A historian from Colby College and two members of a farm labor coalition formed in response to harsh conditions at the former DeCoster Egg Farm offer lectures on environmental issues at Bates College on Wednesday, March 20, and Thursday, March 21. The lectures are free and open to the public.

Paul Josephson, associate professor in the Colby College history department, gives a talk titled The Destruction of Nature in Russia and the West at 4 p.m. Wednesday, March 20, in Room G65, Pettengill Hall.

Colby’s Russian and Soviet history professor, Josephson specializes in 20th century science and technology. His books include New Atlantis Revisited: Akademgorodok, the Siberian City of Science (Princeton University Press, 1997), which won the Marshall Shulman Book Prize of the American Association for the Advancement of Slavic Studies; and Red Atom (W. H. Freeman and Company, 1999), a history of peaceful nuclear programs in the former Soviet Union.

Jose Soto and Michael Hyde, of the Lewiston-based Maine Rural Workers Coalition, discuss the relationship between environmental justice and agriculture at 4 p.m. Thursday, March 21, in Room 204 of the Carnegie Science Hall.

The Maine Rural Workers Coalition was formed in 1997 at the DeCoster Egg Farm in Turner by workers, many of them immigrants, who sought to improve dangerous and inhumane conditions at the farm.

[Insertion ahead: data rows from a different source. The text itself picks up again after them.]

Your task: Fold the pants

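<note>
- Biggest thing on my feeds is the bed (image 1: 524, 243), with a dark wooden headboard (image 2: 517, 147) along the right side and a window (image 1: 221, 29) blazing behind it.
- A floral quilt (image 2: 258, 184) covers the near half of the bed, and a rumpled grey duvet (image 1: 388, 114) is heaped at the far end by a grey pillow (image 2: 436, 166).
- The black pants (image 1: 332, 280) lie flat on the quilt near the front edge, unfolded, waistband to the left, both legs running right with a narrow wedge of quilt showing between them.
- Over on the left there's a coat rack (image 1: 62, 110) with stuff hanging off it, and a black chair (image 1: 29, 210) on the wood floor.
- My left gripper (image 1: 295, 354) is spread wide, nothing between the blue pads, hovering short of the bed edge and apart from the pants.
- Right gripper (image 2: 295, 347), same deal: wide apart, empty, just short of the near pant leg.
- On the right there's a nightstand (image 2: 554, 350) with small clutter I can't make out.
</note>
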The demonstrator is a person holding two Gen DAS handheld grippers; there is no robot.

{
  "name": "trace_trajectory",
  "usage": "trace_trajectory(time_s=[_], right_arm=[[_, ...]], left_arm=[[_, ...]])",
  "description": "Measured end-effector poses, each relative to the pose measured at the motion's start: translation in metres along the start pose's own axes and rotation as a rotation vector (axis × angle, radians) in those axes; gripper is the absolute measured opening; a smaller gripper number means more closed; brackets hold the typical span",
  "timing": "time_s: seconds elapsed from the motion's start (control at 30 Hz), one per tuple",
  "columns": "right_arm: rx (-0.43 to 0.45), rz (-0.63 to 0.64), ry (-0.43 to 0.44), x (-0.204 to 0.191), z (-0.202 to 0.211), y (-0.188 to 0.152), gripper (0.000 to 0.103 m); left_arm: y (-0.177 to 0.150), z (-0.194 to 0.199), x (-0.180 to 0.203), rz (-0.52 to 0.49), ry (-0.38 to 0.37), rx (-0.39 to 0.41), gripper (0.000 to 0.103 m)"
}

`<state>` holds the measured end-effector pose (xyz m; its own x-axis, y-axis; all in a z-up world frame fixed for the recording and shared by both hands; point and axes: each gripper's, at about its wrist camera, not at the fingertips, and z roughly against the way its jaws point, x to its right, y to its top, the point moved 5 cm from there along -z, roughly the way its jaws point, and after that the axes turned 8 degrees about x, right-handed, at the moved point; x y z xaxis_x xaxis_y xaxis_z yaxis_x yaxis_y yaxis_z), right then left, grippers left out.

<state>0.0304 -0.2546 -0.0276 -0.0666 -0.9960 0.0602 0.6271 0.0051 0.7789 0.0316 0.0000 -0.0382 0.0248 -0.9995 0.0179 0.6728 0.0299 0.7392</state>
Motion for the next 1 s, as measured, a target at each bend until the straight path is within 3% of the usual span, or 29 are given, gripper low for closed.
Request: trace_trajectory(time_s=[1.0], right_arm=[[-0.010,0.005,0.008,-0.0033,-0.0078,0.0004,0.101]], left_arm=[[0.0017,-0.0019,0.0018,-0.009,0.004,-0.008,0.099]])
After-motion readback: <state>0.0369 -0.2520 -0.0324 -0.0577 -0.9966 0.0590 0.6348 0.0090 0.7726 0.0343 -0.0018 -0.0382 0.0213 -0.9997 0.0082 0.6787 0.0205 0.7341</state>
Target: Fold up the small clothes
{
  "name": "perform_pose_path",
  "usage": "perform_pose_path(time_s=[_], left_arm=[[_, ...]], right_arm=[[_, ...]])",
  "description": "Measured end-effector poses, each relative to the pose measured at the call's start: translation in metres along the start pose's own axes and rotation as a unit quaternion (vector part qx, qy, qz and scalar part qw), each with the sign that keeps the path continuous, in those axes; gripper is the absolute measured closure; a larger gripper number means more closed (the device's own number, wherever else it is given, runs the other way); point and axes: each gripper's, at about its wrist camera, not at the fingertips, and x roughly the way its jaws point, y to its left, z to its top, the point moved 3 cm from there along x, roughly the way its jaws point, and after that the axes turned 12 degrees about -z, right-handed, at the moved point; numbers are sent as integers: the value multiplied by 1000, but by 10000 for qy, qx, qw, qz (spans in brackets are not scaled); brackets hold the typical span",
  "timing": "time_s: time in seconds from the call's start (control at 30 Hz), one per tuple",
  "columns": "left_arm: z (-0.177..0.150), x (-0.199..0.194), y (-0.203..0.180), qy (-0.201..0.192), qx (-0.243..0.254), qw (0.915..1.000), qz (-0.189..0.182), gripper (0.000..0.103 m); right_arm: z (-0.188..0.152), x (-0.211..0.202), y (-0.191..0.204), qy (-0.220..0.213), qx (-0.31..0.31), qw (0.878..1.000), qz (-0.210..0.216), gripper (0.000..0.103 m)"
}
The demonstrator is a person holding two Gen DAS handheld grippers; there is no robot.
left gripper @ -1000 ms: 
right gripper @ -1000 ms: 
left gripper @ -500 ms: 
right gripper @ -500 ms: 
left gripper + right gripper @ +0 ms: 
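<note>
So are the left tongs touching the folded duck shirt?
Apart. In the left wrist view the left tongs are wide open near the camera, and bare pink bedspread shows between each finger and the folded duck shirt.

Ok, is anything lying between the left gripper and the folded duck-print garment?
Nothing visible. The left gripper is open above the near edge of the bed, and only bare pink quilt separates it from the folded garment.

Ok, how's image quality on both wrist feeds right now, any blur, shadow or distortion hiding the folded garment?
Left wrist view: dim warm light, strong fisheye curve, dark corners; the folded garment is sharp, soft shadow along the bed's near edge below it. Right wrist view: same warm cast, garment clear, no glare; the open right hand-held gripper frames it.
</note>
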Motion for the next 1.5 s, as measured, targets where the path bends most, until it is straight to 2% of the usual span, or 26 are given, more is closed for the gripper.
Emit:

Today the coalition promotes programs that help rural workers protect their health and safety, develop leadership skills and build communities that respect and celebrate their multicultural nature.

Soto, the organization’s executive director, and Hyde, its chemical and pesticide director, will discuss aspects of environmental justice relating to agriculture, with emphasis on the DeCoster story. Their appearance is part of U.S. Environmental Politics and Policy, a course in the environmental studies program.

Taught by Peter Rogers, an instructor in that interdisciplinary program, the course examines the development and current state of U.S. environmental policy at the federal, state and local levels, while placing such policymaking in the broader context of politics, economics and society.

Relating the students’ educational experience to current local issues is key to the environmental studies program at Bates. “It’s easy to think of environmental justice and agriculture workers’ issues as being distant and disconnected from life here,” says Rogers. “Jose Soto and his colleagues from the Maine Rural Workers Coalition are able to puncture this bubble by pointing what goes on in and around our community and elsewhere in Maine.”